# Remove interior siding or drywall over?



## Leah Frances (Jan 13, 2008)

Annelso13 said:


> We just bought a house and it has wooden horizontal siding inside that i would like to get rid of. Should i remove it or can I just drywall over it?


Weird. Is it 'lapped' ~ does each row overlap the one below it? Or is it flat? If it's flat you could drywall over it, but you'll have to add extensions for outlets. Do you know what's behind it? Demolition is an easy (but sweat intensive) process - why not tear it out?


----------



## Scuba_Dave (Jan 16, 2009)

I usually demo, good time to run new wires or add insulation


----------



## Serrano7503 (Feb 12, 2009)

Demo for sure, You never know what problems you may find hiding behind it.


----------



## Annelso13 (Jun 9, 2010)

ok thanks guys 



Leah Frances said:


> Weird. Is it 'lapped' ~ does each row overlap the one below it? Or is it flat? If it's flat you could drywall over it, but you'll have to add extensions for outlets. Do you know what's behind it? Demolition is an easy (but sweat intensive) process - why not tear it out?


 
Its lapped so that is tongue in groove right? Its in an A-Frame house so the other question is should i just paint it or tear it out and redo drywall the ceilings are about...i would say 16ft high or so? maybe higher


----------



## WaldenL (Jan 9, 2009)

One thought, are these exterior walls?

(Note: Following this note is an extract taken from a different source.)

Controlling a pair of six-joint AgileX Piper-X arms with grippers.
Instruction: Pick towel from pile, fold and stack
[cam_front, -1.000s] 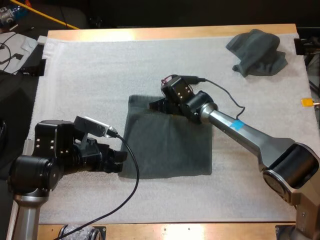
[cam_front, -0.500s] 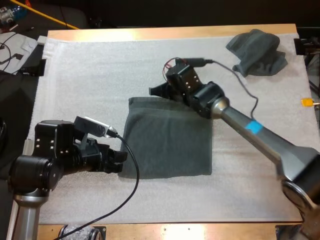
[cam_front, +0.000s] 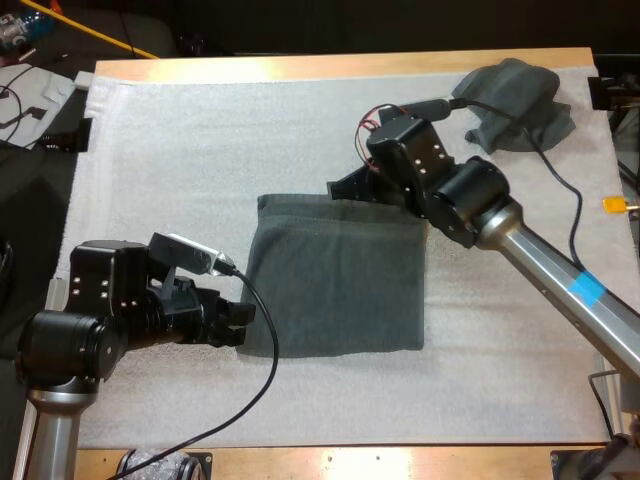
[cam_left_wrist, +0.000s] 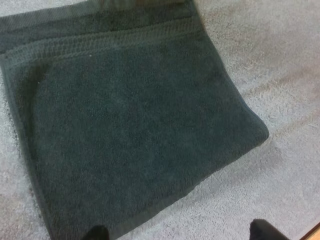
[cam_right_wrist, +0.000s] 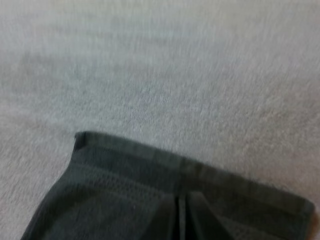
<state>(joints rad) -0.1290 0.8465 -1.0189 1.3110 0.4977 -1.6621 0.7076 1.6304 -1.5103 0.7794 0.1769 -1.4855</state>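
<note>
Wooden table (cam_front: 330, 67), white mat (cam_front: 200, 150) over most of it. Folded towel (cam_front: 335, 280), dark grey-green, lies flat at the mat's middle, edges squared. Crumpled towel (cam_front: 515, 100) sits heaped at the far right corner, well apart from the folded one. Right gripper (cam_front: 345, 187) hovers at the folded towel's far edge; its fingers look pressed together on nothing, though the wrist view is soft. Left gripper (cam_front: 238, 322) sits low just beside the towel's left edge, fingertips (cam_left_wrist: 265, 232) spread and holding nothing.
</note>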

The wood may be providing sheer protection. I'd pull the wood, but put up some metal X bracing under the drywall.


----------



## Cool Breeze (Jun 11, 2010)

Ran into this exact same problem last fall during a gut of my entryway. At one point they turned an exterior porch into an interior room, and just drywalled right over 100+ year old clapboard siding. After a solid 45 minutes of internal debate, I decided there was no reason for me NOT to repeat what they did, and screwed the wallboard directly onto the clapboard (GREAT backer, btw). If there is a real reason to pull the siding, i.e., electrical, insulation, etc., than do it. If not, there's no harm in slapping the 'rock right on there. Sheer curiosity is reason enough for some, but you could potentially be creating a lot of extra work for yourself. Just a thought.


----------



## WaldenL (Jan 9, 2009)

In our case we were extending a wall so some had it and some didn't. But yes, it will work to just drywall over it. Then again, I like a clean install, and you never know what you'll find... Then again sometimes I wish I hadn't looked. ;-)


----------